Motorcyle

Bismillah ir Rahman ir Raheem,

Assalam alaikum wr wb and wassup, peeps.

Do you guys remember being scolded in school for not paying attention?

Have you ever wondered what it was you were supposed to be paying attention to?

The answer probably arises quite naturally – your studies. As if that ever helped anyway.

But what were you doing really that was so bad? Day-dreaming? Looking out of the window at a beautiful day you were forced to wait to enjoy? Passing notes to your friends?

I wish our teachers had taught us consciousness rather than attention.

I’ve had anxiety problems for a very long time now, probably from when I was in high school.

In university, I took a workshop on mindfulness meditation. It was unlike anything I’d ever experienced before. I felt hyper-aware and very blessed. I was so frightened by that degree of consciousness that I decided to abandon it halfway, telling myself I needed to study for my silly finals.

When I entered my working life, the stress grew so quickly I could hardly think. So I started looking for peace where I could find it.

My five daily prayers afforded me a desperately needed respite from the helter-skelter mad rush of daily life. But I needed something more, something I could practice all day, regardless of where I was.

Some months ago, my parents found a beautiful little red toy motorcycle near the dustbin below our apartment building. Some lucky child must have outgrown the thing or a family must have moved out. My 3-year-old niece is a little motorhead – she loves Top Gear and her hero is Jeremy Clarkson. My parents miss her painfully, so they brought the little red motorcycle up to our flat. It sits now on my balcony, having found a very different use.

My niece taught me something about paying attention. What little blessed time I’ve spent with her (she lives in New Zealand), her attention has been entirely focused on the destruction we were causing at that particular moment, whether it was to a chocolate cake, her mother’s vegetable garden or a toothpaste tube. She delighted in the most mundane things – seeds, smudges, flowers, paint. I realized that what was mundane to me was amazing to her – she was seeing the world for the first time.
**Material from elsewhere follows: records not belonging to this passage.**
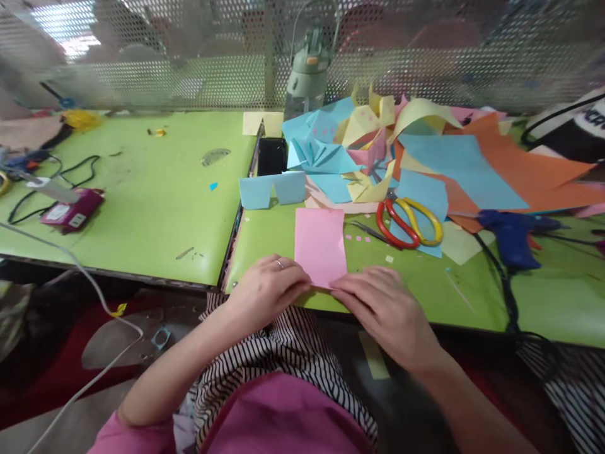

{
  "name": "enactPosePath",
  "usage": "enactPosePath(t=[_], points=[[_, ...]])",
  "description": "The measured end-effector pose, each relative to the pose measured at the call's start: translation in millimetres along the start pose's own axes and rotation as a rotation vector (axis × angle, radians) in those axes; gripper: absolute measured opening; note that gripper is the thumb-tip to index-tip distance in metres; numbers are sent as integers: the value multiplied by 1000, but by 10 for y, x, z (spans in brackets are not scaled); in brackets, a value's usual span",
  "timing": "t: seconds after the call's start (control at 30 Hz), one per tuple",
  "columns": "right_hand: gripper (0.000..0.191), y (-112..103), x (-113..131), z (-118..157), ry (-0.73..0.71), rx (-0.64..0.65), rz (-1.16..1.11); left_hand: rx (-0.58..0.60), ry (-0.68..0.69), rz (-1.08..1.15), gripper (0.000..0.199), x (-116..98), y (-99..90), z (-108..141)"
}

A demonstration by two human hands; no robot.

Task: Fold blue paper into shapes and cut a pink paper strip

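Observation:
A pink sheet of paper point(320, 243) lies flat on the green table near its front edge. My left hand point(269, 285), with a ring on one finger, grips its lower left corner between thumb and fingers. At the lower right corner, my right hand point(380, 309) does the same, its fingers pressed together. Just right of the sheet lie scissors point(401, 221) with one red and one yellow handle loop, blades pointing left. Tiny pink paper squares point(358, 239) are scattered beside the blades. A folded light-blue paper point(273, 190) stands behind the sheet.
Folded and cut coloured papers point(340, 148) pile up at the back, beside a phone point(272, 156) and a bottle point(307, 75). A blue glue gun point(510, 236) with a cable lies right. Along the back runs a perforated metal screen point(189, 57). A purple box point(72, 209) sits left.

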State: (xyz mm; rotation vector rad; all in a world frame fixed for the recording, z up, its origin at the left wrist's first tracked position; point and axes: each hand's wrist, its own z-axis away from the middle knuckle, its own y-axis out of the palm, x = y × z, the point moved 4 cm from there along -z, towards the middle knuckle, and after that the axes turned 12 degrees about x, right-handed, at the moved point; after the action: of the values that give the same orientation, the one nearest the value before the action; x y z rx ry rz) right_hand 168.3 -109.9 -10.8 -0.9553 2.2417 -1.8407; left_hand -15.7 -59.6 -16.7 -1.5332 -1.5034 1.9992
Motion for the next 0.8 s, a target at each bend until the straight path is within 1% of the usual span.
enactPosePath(t=[0.07,0.13,0.23,0.37,0.43,0.53,0.63,0.7,0.8], points=[[18,-4,-73,-33,106,49,-126,-21,-69,54,26,86,-10,-54],[20,-7,-129,-41,201,69,-214,-19,-117,90,29,133,-47,-99],[19,-4,-172,-21,299,46,-280,-19,-170,106,29,126,-92,-141],[21,41,-223,33,435,21,-409,-7,-222,109,28,85,-108,-169],[22,64,-240,53,475,18,-454,1,-236,118,27,81,-109,-170],[20,72,-235,62,452,-9,-408,10,-220,164,25,89,-95,-157],[15,59,-188,57,338,-64,-274,1,-149,210,22,97,-53,-132],[14,55,-157,61,280,-98,-201,-21,-113,190,24,105,-21,-111],[13,61,-141,69,267,-117,-168,-59,-87,139,26,117,15,-74]])
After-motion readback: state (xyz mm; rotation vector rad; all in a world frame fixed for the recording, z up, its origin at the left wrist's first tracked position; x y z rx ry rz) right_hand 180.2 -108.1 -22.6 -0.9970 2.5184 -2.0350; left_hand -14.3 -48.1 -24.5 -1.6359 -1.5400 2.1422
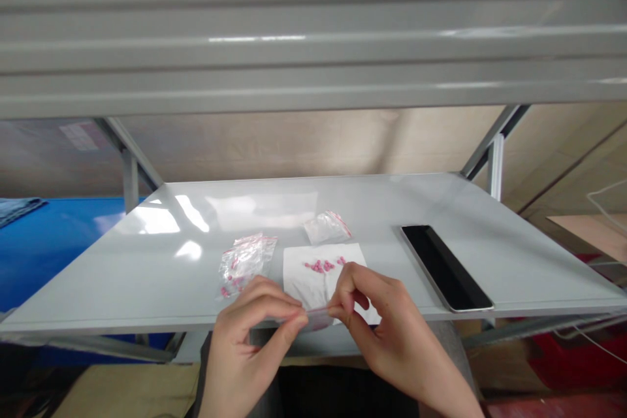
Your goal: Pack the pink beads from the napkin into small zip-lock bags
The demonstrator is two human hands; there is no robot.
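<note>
Between my two hands, at the table's front edge, a small clear zip bag (318, 321) is stretched by its top edge. My left hand (259, 333) pinches its left corner between thumb and fingers. The right corner is pinched by my right hand (375, 310). Something pinkish shows low in the bag, too blurred to make out. Just beyond my hands lies a white paper sheet (298, 268) bearing several small pink pellets (321, 266). Left of the paper, clear zip bags (249, 258) lie in a pile with pink pellets inside.
Another clear zip bag (326, 228) lies behind the paper. A black tablet or large phone (445, 268) rests to the right on the grey table (161, 261). Low overhead, a ridged grey panel (313, 32) spans the view. A blue surface (73, 241) is at the left.
</note>
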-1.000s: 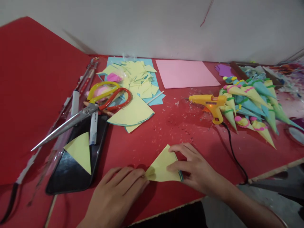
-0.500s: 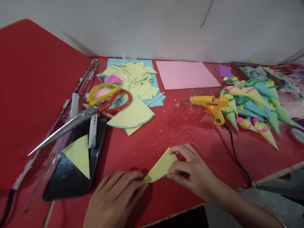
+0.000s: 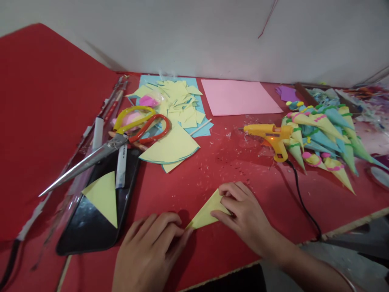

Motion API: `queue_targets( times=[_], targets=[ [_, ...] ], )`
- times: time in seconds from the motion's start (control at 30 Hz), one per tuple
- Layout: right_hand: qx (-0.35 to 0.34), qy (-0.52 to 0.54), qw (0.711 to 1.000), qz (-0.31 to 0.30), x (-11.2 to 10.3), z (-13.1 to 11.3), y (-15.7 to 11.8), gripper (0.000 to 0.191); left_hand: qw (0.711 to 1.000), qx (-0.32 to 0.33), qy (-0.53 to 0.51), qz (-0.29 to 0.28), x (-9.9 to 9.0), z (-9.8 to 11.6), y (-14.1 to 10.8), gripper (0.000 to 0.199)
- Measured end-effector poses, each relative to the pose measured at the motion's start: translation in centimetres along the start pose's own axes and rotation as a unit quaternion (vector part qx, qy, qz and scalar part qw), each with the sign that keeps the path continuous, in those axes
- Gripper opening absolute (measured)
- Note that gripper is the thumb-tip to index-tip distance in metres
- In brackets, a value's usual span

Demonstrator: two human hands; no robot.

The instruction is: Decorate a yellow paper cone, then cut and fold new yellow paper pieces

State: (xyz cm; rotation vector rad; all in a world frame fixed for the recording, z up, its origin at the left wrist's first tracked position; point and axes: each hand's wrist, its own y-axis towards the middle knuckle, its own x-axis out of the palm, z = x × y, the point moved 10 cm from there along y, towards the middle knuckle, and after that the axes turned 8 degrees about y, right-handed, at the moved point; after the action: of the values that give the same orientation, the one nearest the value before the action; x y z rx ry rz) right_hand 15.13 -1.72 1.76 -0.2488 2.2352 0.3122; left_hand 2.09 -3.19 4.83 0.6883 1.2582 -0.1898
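A yellow paper piece (image 3: 206, 211), partly rolled into a narrow cone, lies low over the red table between both hands. My left hand (image 3: 152, 247) pinches its pointed tip with thumb and forefinger. At the wide end, my right hand (image 3: 244, 215) grips the paper, fingers curled over the edge and thumb on the near side. Beyond the hands is a stack of yellow fan-shaped pieces (image 3: 170, 147) with blue-green edges. Another yellow piece (image 3: 105, 196) rests on a black tray-like object (image 3: 82, 233) at the left.
Large scissors (image 3: 115, 142) lie at the left beside markers. A yellow glue gun (image 3: 272, 136) with a black cord lies right of centre, next to a pile of decorated cones (image 3: 322, 125). Pink sheets (image 3: 240, 97) and yellow scraps (image 3: 179, 97) are near the wall.
My right thumb has moved onto the near face of the paper, and the paper's near edge is folded further over. The whole view has shifted slightly.
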Motion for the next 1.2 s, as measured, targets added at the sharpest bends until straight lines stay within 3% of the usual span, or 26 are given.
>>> queue_targets(
  times=[0.13,0.47,0.67,0.8,1.0,1.2],
  targets=[
    [0.000,-0.018,1.000,0.006,-0.1,-0.3,0.0,0.025,1.000,-0.011,0.003,-0.009,0.2,-0.1,0.0,0.033],
    [-0.005,-0.054,0.998,0.022,-0.2,-0.7,0.1,0.020,0.994,-0.050,-0.013,-0.100,2.8,-2.1,-1.3,0.023],
    [-0.015,-0.068,0.997,0.029,0.0,-0.7,0.1,0.020,0.987,-0.031,-0.063,-0.141,2.6,-2.3,-0.7,0.001],
    [-0.022,-0.068,0.997,0.030,0.1,-0.6,0.0,0.019,0.985,-0.030,-0.114,-0.129,1.7,-2.3,-0.4,0.021],
    [-0.014,-0.074,0.997,0.020,0.2,-0.5,0.1,0.018,0.984,-0.011,-0.104,-0.141,2.5,-0.8,0.0,0.008],
    [-0.015,-0.088,0.996,0.022,0.1,-0.6,0.0,0.018,0.990,-0.025,-0.054,-0.129,2.9,-0.4,0.1,0.023]
  ],
)
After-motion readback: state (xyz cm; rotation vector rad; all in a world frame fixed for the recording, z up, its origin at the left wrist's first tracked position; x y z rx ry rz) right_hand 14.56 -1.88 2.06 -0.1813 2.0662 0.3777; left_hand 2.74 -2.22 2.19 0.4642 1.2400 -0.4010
I’ve been trying to do that lately. Abandon my preconceived notions of familiarity and look at my world with beginner’s mind. I try to look at my neighborhood, my friends, my parents, my car, my life, as if I’m seeing them for the first time, through the eyes of a grown-up child.

In a world overloaded with visual information, I feel like my other senses have been starved. I’ve been spending time sitting on that little red motorcycle on my balcony, closing my eyes and opening my other four senses and thanking God for what I find there.

I’ve discovered some amazing things.

I live opposite a school and I hear the children playing every morning. The sound of children laughing makes me happy. There are layers of sound in our neighbourhood – air-conditioning, cars passing beneath my window, cars on the roads around us, the clank and clink of machinery in a nearby construction site and my favorite, dry leaves rolling on the dry tarmac as if they were alive.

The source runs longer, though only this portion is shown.